Some entries follow. Reproduce exactly the lines starting at the one with "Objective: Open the" and stopping after the one with "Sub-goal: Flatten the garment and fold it".

━━━━━━━━━━━━━━━━━━━━

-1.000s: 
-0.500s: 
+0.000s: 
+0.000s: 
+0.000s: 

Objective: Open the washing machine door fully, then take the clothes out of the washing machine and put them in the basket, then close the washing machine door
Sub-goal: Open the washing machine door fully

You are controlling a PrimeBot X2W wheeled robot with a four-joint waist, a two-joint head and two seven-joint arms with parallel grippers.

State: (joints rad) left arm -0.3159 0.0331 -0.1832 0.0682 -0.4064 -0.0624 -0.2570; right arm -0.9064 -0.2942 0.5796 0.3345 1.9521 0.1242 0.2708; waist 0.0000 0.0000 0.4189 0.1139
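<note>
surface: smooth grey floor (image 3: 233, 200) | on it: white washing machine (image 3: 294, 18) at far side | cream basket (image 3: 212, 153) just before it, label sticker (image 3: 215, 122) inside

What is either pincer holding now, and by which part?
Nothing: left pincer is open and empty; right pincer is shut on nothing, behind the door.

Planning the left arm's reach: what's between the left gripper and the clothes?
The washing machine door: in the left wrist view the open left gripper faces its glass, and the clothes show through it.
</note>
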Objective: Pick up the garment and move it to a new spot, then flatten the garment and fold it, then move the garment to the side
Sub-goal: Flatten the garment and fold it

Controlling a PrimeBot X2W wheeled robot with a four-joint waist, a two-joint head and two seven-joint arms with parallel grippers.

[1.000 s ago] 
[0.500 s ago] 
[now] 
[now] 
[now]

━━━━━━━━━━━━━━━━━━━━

• Answer section:
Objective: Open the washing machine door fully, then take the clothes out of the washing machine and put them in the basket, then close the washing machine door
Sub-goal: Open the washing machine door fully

You are controlling a PrimeBot X2W wheeled robot with a four-joint waist, a two-joint head and two seven-joint arms with parallel grippers.

State: (joints rad) left arm -0.3159 0.0331 -0.1832 0.0682 -0.4064 -0.0624 -0.2570; right arm -0.9064 -0.2942 0.5796 0.3345 1.9521 0.1242 0.2708; waist 0.0000 0.0000 0.4189 0.1139
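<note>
surface: smooth grey floor (image 3: 233, 200) | on it: white washing machine (image 3: 294, 18) at far side | cream basket (image 3: 212, 153) just before it, label sticker (image 3: 215, 122) inside

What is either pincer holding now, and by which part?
Nothing: left pincer is open and empty; right pincer is shut on nothing, behind the door.

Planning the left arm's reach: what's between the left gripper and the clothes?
The washing machine door: in the left wrist view the open left gripper faces its glass, and the clothes show through it.
</note>
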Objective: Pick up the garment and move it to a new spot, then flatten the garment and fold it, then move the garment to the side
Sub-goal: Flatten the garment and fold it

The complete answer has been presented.